“I’m sick to death of this particular self. I want another.”
― Virginia Woolf, Orlando
The National Trust is to celebrate the gay history of many of its iconic properties with a year-long programme of events telling the lesbian, gay, bisexual, trans and queer (LGBTQ) story of its homes and halls.
Virginia Woolf’s great novel Orlando, an exploration of gender difference and sexual identity and about a gender-changing protagonist whose life spans the 400-year history of Knole House in Kent, anchors the trust’s 2017 Prejudice and Pride season.
The book was inspired by Woolf’s lover, Vita Sackville-West, who was born and brought up at Knole and, while devotedly married to husband Harold Nicolson, also had relationships with partners of the same sex (as did he).

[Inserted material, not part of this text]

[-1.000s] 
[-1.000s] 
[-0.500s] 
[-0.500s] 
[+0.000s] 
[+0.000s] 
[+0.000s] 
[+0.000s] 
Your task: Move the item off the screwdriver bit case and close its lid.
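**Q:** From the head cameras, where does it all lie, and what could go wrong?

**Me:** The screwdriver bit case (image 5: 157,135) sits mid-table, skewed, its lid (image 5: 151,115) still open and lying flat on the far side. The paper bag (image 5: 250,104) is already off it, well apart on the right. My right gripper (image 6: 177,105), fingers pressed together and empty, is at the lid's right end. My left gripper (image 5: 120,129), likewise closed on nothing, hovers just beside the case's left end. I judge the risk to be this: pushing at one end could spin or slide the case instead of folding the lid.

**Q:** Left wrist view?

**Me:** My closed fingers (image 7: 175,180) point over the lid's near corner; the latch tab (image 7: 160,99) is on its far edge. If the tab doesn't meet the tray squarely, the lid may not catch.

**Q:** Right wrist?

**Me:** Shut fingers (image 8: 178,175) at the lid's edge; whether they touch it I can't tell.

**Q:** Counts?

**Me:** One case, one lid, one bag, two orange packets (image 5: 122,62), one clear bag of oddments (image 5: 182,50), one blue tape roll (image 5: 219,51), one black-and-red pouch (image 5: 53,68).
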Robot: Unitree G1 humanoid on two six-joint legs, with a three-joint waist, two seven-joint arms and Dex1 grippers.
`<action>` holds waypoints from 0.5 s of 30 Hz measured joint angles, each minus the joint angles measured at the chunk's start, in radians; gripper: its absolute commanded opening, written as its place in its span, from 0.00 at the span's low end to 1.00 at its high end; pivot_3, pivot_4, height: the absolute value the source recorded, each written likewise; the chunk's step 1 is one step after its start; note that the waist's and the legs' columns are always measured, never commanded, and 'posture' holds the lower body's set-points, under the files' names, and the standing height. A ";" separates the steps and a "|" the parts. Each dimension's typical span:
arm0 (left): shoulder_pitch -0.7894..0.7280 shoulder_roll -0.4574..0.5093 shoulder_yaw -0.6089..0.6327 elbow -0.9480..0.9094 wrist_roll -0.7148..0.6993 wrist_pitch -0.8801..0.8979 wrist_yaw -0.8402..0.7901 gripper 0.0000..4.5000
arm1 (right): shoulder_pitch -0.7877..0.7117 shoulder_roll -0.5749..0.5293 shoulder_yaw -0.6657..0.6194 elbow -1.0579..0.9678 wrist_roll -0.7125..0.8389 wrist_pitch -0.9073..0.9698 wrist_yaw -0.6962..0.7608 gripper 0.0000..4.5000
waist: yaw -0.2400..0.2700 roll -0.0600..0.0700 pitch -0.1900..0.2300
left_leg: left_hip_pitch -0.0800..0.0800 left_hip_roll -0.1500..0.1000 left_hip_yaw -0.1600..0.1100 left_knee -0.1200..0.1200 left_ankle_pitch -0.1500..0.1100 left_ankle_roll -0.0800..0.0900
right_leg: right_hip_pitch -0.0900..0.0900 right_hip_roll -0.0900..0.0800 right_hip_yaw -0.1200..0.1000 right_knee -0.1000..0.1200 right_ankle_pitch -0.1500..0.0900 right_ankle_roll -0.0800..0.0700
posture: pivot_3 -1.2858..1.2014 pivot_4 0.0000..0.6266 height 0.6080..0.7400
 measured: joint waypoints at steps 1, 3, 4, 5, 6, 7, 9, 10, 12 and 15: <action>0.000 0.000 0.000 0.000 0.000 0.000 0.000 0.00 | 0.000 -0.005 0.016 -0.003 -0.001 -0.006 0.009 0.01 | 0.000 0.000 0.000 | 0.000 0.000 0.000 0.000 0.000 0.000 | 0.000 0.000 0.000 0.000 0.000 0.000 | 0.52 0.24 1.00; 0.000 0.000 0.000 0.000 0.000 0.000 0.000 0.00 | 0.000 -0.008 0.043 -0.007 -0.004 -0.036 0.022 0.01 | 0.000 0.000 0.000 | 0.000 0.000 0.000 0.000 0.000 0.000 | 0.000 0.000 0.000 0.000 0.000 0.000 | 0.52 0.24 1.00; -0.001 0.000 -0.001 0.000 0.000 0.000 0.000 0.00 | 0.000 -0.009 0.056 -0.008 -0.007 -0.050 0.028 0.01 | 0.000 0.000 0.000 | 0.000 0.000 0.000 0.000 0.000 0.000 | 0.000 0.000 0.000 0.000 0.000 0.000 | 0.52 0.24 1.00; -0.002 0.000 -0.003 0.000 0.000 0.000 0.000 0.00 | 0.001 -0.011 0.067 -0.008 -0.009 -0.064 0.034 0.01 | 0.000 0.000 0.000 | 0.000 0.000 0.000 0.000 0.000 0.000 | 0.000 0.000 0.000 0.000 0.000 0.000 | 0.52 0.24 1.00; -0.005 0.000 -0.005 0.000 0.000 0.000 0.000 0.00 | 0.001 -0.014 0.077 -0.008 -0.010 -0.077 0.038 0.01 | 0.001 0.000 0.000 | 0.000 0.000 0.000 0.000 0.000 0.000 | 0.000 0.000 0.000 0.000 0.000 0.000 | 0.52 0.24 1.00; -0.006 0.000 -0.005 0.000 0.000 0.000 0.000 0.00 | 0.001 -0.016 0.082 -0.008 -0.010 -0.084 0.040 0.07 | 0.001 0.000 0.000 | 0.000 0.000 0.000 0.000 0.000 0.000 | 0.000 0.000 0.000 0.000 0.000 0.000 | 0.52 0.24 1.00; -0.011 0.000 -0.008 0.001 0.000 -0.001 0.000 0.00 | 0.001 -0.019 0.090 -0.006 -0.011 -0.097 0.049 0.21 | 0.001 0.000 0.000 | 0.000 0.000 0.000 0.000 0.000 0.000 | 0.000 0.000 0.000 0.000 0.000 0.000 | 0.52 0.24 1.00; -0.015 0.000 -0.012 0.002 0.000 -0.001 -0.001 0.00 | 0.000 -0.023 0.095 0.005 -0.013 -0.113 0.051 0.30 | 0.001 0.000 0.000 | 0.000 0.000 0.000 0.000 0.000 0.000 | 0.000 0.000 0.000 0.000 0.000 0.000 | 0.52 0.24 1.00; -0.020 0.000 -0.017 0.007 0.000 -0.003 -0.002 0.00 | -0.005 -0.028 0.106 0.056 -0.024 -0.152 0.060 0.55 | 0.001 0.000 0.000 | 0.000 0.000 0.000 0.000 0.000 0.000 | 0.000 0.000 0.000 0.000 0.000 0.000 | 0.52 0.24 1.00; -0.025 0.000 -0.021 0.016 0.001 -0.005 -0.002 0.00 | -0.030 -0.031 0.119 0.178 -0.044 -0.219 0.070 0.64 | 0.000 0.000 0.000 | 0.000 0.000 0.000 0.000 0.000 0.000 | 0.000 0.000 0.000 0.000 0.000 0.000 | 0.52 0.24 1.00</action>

The programme, which includes events at Knole; Sutton House in Hackney, London; Hanbury Hall, Worcestershire and Smallhythe Place, Kent will tell the histories of the men and women who shaped the properties in which they lived, challenging conventional notions of gender and sexuality in the process.
Over the course of the year, online and published resources will be available including a podcast series and a new guidebook exploring LGBTQ heritage in trust places.
Sarah Waters, author of the bestselling novel Tipping the Velvet and who is involved with the project, said: “These days we can all be a bit bolder about exploring and enjoying the UK’s rich heritage of sex and gender diversity. And I’d argue that without an awareness of that heritage our experience of certain National Trust properties is incomplete.”